# Work item:
Up through the line that contains "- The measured", retype the entries exactly, beginning at the very first line.

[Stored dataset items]
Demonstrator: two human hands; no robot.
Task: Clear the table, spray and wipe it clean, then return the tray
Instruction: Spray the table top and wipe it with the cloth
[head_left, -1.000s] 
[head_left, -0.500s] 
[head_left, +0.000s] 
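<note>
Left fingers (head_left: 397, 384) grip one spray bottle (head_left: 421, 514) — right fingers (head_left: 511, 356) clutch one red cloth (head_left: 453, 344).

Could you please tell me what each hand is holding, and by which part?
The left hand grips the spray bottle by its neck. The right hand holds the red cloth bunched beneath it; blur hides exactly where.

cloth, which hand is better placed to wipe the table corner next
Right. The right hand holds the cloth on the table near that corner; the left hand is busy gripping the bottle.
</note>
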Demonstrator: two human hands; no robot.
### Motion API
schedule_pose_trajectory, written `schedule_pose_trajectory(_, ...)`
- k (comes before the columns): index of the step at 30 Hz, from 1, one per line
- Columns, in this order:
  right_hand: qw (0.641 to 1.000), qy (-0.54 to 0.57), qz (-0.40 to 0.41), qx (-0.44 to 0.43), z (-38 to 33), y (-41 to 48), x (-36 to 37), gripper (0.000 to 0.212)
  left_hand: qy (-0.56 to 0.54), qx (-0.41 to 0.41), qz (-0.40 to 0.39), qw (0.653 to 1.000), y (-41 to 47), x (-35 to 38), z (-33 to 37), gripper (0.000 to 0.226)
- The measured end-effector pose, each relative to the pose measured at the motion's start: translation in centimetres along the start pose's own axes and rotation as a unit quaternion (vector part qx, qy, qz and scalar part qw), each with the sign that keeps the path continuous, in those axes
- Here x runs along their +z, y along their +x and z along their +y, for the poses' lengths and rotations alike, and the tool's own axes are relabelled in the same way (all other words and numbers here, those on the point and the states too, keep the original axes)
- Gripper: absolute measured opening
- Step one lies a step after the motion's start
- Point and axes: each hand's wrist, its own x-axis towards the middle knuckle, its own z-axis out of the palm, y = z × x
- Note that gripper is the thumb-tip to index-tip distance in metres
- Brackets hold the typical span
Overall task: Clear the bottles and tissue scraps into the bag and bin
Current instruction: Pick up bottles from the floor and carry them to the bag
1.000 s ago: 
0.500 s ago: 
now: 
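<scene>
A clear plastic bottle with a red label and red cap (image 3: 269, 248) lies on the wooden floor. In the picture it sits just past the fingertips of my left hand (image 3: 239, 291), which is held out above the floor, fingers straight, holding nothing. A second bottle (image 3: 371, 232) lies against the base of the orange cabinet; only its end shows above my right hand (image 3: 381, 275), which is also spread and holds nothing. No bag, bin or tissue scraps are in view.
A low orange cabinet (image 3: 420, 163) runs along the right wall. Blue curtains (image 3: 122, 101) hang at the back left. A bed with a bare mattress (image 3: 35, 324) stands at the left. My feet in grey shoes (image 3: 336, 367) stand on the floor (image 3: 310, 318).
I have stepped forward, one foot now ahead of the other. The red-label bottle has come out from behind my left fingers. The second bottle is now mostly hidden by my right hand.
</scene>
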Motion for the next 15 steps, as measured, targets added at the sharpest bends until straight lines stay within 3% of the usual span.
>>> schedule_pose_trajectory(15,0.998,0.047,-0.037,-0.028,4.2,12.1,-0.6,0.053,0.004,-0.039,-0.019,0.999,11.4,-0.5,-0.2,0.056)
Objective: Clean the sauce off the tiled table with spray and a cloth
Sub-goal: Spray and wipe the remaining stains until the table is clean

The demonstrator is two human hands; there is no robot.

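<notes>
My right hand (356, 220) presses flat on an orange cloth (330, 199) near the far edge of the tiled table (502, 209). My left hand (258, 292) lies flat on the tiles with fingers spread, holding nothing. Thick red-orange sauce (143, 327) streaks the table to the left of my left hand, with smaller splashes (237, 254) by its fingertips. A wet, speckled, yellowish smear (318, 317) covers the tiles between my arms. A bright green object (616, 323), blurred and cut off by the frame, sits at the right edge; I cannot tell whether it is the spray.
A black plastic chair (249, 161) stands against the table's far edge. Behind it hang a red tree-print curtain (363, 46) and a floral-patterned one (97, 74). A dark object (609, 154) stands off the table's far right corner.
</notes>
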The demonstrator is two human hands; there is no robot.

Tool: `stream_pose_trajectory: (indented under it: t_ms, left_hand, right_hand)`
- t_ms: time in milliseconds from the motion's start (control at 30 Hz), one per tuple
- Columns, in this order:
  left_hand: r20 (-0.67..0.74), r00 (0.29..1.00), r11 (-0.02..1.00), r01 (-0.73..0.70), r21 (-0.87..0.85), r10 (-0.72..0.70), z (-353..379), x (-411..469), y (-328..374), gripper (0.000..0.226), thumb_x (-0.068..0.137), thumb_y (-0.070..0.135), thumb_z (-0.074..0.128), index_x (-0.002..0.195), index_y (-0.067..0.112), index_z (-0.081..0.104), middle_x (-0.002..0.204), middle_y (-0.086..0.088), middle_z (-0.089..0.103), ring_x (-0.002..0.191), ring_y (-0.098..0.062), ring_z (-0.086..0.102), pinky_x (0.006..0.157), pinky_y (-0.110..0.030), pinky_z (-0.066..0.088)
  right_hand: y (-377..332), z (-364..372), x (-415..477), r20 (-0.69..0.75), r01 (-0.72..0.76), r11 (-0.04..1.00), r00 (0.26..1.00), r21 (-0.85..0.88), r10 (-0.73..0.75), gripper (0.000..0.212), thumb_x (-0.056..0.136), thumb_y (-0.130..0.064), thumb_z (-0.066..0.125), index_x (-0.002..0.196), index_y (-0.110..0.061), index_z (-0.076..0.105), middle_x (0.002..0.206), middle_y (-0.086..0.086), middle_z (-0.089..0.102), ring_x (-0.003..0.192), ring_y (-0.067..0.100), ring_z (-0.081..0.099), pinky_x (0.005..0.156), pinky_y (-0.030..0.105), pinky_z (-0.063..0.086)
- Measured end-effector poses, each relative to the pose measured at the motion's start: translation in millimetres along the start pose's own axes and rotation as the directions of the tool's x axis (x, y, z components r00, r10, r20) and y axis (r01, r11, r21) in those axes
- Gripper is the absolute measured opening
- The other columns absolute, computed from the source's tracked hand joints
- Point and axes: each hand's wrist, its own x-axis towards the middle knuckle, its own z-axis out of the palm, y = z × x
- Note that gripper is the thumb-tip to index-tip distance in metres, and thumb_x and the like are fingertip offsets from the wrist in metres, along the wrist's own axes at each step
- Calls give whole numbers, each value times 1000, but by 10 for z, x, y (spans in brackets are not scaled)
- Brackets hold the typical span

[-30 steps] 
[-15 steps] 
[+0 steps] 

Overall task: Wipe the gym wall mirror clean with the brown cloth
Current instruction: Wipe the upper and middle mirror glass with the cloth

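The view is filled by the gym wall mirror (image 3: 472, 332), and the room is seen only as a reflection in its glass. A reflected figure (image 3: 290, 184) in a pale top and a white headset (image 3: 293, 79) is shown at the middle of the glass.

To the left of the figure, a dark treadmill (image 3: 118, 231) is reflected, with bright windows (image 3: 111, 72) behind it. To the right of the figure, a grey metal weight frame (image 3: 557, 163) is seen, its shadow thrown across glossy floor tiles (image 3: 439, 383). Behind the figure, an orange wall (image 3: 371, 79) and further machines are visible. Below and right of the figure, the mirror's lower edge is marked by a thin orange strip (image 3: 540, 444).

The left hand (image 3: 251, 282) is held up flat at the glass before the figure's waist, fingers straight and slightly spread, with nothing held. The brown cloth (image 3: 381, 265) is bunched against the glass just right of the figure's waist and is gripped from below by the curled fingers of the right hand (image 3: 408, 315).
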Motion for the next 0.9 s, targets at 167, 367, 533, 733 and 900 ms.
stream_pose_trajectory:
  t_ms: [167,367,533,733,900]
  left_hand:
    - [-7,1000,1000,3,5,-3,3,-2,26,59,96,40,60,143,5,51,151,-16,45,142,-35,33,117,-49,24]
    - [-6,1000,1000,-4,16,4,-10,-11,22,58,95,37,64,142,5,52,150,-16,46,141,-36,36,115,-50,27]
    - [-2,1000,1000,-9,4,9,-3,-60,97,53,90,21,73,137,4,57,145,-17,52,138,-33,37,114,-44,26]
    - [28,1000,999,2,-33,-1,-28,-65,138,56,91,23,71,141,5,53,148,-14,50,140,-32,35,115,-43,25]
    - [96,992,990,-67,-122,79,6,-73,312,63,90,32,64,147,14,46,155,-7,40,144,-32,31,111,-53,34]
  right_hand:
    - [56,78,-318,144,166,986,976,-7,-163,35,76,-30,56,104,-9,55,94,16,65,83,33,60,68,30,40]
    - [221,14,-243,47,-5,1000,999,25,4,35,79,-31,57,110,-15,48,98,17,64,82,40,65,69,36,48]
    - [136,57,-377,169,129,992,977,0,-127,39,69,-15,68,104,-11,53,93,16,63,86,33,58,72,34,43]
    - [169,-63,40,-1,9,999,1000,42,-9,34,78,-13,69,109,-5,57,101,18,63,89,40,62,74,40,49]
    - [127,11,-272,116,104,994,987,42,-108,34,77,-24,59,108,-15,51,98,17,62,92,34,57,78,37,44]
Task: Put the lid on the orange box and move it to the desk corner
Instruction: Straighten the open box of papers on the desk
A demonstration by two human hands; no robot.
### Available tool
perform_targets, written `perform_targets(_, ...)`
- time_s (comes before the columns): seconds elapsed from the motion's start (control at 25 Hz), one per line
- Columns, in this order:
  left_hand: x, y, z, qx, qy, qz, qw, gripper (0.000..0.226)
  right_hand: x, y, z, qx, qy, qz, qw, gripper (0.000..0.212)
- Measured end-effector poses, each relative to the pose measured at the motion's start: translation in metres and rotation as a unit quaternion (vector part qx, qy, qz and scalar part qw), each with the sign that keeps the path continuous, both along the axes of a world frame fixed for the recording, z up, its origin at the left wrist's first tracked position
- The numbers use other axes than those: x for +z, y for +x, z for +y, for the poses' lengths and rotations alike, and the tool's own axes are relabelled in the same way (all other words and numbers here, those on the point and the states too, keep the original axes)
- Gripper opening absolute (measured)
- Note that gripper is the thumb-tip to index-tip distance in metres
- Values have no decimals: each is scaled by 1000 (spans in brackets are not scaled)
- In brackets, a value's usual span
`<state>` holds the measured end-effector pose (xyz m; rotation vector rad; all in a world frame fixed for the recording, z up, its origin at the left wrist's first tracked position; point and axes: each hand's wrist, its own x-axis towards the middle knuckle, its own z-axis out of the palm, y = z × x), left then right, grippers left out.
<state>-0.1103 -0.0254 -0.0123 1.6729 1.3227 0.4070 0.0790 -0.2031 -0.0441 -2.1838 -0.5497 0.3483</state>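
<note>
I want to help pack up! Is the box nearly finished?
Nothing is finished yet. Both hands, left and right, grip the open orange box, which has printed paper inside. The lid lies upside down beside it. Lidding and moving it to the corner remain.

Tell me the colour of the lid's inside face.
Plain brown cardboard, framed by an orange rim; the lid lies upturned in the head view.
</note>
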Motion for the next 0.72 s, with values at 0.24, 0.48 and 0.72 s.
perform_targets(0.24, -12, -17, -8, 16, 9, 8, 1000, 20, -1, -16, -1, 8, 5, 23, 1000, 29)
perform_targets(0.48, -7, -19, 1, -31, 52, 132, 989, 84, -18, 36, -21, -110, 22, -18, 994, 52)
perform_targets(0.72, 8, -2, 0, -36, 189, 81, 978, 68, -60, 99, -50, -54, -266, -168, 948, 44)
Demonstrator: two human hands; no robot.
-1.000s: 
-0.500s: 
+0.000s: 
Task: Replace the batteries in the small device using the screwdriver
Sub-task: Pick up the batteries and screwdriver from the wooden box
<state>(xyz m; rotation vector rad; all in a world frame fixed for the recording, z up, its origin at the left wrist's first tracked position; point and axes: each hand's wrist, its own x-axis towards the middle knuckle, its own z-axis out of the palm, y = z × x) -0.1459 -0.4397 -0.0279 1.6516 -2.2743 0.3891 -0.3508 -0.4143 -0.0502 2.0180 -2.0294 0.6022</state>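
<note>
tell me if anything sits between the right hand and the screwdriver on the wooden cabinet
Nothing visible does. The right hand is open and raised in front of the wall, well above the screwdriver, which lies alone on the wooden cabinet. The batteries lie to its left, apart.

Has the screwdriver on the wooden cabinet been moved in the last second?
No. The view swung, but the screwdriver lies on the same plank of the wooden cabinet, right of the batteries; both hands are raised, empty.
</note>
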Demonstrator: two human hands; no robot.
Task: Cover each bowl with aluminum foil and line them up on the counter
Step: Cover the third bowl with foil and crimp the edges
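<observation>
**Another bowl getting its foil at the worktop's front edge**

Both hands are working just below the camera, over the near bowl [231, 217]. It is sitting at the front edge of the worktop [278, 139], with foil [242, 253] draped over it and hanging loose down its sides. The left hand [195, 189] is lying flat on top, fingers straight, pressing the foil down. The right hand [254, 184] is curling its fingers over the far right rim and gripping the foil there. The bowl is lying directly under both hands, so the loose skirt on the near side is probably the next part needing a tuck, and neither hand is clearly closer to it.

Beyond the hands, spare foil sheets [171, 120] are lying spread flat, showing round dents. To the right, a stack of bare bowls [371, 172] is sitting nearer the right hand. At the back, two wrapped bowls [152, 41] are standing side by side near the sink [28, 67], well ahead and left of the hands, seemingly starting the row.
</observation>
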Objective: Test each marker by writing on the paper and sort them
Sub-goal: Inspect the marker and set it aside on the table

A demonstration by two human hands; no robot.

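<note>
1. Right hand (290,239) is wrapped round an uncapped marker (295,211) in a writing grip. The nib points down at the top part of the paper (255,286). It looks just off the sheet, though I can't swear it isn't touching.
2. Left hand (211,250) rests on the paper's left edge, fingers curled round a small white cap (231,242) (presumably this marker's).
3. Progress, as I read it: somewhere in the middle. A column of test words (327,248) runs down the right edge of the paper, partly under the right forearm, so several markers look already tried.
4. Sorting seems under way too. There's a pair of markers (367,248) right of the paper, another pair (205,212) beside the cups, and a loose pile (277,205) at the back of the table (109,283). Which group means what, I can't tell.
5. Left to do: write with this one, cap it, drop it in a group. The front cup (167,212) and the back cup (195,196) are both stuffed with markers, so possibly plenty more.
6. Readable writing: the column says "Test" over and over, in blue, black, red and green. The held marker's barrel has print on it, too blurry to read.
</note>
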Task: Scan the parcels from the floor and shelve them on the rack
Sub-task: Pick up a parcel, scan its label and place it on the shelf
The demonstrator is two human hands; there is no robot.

# Solution for this problem:
Demonstrator: two human hands; no robot.
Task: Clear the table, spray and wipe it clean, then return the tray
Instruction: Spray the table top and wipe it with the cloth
[head_left, -1.000s] 
[head_left, -0.500s] 
[head_left, +0.000s] 
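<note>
Left fingers (head_left: 397, 384) grip one spray bottle (head_left: 421, 514) — right fingers (head_left: 511, 356) clutch one red cloth (head_left: 453, 344).

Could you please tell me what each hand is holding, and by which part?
The left hand grips the spray bottle by its neck. The right hand holds the red cloth bunched beneath it; blur hides exactly where.

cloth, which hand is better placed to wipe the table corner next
Right. The right hand holds the cloth on the table near that corner; the left hand is busy gripping the bottle.
</note>
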Demonstrator: two human hands; no robot.
### Motion API
schedule_pose_trajectory, written `schedule_pose_trajectory(_, ...)`
- k (comes before the columns): index of the step at 30 Hz, from 1, one per line
- Columns, in this order:
  right_hand: qw (0.641 to 1.000), qy (-0.54 to 0.57), qz (-0.40 to 0.41), qx (-0.44 to 0.43), z (-38 to 33), y (-41 to 48), x (-36 to 37), gripper (0.000 to 0.212)
  left_hand: qy (-0.56 to 0.54), qx (-0.41 to 0.41), qz (-0.40 to 0.39), qw (0.653 to 1.000), y (-41 to 47), x (-35 to 38), z (-33 to 37), gripper (0.000 to 0.226)
- The measured end-effector pose, each relative to the pose measured at the motion's start: translation in centimetres along the start pose's own axes and rotation as a unit quaternion (vector part qx, qy, qz and scalar part qw), each with the sign that keeps the path continuous, in those axes

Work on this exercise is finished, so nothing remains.